Although many people seem to think them dirty or associate them with death, ravens and crows are known to be the smartest birds in the world. The corvid family, which includes crows, ravens, and jackdaws, have shown time and time again that they’re not only intelligent, but capable of adapting extremely well to life alongside humans. Recent tests have shown that, despite having much smaller brains, these birds might be as smart as chimpanzees.
The cylinder test is commonly used to measure animal’s inhibitory control, which allows them (and us by association) to put aside instinct in favor of rational action. In that test, a treat is placed within a clear tube, and animals are watched to see if they try to get the treat directly, or figure out to go through the open ends of the tube.
Recently, a University of Oxford tam tested crows, ravens, and jackdaws in this way, teaching them to access the open ends of an opaque tube, and then giving them a clear tube. All of the ravens went directly to the ends of tube to get the food, while almost 100% of the crows and jackdaws did so as well, which is about the same rate at which gorillas and bonobos perform.

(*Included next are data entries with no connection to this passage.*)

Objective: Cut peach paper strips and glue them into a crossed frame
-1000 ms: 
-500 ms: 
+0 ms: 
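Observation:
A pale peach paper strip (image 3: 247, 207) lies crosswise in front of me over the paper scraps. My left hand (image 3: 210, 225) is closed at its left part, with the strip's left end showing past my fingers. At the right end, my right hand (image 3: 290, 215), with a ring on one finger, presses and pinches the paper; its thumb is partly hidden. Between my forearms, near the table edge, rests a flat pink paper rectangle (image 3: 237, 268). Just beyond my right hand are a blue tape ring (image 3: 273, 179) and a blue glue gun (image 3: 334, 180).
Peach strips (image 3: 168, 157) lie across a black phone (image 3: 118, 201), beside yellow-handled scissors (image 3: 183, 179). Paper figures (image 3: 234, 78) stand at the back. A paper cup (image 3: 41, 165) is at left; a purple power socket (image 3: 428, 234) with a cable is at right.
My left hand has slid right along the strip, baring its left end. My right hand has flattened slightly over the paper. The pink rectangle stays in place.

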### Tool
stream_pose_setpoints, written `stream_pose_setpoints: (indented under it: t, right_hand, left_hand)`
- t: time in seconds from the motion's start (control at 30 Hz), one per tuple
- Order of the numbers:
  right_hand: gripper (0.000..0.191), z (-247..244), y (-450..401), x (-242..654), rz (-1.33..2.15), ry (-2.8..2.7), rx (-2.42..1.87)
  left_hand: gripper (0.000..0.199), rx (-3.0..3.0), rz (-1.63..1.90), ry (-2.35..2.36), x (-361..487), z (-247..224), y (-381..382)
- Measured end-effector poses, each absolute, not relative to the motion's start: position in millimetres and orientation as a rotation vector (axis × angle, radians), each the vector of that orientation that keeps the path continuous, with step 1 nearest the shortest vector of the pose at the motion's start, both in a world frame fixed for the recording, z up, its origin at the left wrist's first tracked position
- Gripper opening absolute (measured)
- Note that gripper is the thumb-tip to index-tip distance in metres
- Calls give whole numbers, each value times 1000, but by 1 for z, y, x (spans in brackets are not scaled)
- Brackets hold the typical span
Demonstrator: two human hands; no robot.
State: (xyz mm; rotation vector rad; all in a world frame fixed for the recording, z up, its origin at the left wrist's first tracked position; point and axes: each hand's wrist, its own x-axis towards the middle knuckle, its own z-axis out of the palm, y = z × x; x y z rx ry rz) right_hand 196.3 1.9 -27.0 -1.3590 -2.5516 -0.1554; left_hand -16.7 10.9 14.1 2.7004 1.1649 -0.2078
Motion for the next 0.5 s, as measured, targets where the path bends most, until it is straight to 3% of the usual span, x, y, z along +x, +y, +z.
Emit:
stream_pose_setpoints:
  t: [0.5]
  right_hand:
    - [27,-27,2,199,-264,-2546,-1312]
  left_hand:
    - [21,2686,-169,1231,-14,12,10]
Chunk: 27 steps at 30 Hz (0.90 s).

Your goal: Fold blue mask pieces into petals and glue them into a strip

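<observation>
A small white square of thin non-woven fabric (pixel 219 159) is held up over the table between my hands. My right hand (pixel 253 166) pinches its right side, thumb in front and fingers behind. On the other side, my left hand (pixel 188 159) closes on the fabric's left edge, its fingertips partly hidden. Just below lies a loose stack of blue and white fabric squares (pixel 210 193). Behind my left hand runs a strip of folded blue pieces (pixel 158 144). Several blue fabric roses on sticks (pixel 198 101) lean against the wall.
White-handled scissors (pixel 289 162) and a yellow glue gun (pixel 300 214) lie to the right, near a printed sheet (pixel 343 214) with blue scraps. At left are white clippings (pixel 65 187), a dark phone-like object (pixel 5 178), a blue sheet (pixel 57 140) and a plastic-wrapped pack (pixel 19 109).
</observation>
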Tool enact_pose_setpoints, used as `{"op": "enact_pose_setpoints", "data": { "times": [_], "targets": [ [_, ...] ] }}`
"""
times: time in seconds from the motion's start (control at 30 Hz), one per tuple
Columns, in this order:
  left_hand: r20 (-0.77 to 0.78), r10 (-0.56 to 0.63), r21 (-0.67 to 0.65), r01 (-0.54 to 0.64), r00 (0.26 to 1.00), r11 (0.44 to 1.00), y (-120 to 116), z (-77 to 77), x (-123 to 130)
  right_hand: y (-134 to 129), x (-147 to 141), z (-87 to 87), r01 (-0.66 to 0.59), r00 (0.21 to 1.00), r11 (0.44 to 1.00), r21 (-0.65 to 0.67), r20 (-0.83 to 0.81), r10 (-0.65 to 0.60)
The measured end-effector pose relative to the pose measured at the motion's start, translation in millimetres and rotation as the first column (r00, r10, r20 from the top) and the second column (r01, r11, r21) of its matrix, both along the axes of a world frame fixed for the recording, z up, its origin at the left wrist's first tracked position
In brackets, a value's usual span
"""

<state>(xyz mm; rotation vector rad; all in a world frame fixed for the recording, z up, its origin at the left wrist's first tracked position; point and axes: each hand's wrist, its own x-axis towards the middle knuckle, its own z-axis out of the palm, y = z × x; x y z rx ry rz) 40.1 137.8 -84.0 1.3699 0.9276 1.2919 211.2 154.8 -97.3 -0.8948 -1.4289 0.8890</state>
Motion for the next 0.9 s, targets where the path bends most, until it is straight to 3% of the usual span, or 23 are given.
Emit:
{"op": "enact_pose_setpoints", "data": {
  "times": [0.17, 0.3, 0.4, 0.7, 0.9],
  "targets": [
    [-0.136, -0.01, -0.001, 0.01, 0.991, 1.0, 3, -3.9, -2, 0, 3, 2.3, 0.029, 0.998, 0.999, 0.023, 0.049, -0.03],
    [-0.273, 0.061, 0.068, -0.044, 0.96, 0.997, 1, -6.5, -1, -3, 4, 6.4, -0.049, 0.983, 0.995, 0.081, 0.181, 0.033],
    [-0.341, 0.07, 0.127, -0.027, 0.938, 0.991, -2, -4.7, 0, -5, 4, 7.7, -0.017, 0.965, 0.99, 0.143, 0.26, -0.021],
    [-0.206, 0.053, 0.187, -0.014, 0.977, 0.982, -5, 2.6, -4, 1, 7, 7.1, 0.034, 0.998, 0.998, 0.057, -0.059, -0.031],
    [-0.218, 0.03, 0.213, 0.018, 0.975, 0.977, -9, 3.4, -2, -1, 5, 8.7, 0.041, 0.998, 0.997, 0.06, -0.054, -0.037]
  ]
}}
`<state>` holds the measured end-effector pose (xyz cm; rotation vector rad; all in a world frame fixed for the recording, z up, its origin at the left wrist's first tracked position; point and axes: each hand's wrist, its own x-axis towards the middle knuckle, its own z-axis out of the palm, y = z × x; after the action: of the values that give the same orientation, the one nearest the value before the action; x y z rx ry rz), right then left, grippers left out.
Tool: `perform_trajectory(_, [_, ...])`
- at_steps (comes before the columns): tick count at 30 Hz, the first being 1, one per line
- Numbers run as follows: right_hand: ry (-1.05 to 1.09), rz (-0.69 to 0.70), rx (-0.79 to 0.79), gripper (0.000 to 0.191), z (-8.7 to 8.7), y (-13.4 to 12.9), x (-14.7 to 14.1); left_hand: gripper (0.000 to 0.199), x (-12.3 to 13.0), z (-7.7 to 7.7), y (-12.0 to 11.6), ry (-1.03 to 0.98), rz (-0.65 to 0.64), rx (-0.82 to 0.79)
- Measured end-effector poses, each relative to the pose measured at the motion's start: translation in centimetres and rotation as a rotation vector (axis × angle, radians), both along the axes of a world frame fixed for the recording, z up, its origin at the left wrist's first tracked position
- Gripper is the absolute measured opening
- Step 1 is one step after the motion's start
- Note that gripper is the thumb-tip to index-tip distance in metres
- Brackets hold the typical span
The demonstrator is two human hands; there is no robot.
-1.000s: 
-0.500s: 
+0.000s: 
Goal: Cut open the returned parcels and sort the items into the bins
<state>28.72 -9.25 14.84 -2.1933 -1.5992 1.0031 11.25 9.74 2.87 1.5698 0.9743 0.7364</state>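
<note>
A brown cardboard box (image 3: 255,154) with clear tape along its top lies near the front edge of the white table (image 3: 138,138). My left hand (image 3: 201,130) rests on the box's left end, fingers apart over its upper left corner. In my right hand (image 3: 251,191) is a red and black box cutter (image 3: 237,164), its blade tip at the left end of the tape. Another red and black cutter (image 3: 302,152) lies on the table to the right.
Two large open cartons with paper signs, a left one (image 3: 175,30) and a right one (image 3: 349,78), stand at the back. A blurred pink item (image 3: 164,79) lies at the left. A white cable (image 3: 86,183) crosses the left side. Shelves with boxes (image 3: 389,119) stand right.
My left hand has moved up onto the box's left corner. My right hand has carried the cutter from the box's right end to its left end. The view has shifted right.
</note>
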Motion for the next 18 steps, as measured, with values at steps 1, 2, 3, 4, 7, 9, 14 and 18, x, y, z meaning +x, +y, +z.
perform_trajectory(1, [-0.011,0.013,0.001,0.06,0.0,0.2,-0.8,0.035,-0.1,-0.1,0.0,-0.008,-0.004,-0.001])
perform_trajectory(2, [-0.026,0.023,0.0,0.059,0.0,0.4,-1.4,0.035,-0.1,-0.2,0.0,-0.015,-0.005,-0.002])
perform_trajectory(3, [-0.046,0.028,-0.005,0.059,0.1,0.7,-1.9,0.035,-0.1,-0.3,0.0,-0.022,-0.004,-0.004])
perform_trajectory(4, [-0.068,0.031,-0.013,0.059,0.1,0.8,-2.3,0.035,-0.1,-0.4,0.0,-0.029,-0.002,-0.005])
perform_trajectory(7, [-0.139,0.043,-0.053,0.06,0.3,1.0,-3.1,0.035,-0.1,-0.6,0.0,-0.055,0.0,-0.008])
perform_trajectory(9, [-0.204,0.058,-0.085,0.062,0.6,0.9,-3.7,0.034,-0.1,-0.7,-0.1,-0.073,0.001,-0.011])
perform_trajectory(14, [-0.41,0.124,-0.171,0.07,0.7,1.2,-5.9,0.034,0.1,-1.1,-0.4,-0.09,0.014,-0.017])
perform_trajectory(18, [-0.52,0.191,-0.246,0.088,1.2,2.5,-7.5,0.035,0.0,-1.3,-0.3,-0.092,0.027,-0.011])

In addition to being a nice feather in the cap of corvids everywhere, this discovery also tells us that bird brains are more complex than we thought, and that size alone doe not account for high animal intelligence. When this test was used on a variety of primates, great apes did best, leading scientists to assume that brain size was the most important factor in intelligence, something commonly found in popular culture. Hopefully, other researchers will build upon this study, and we’ll get to see just how intelligent corvids are.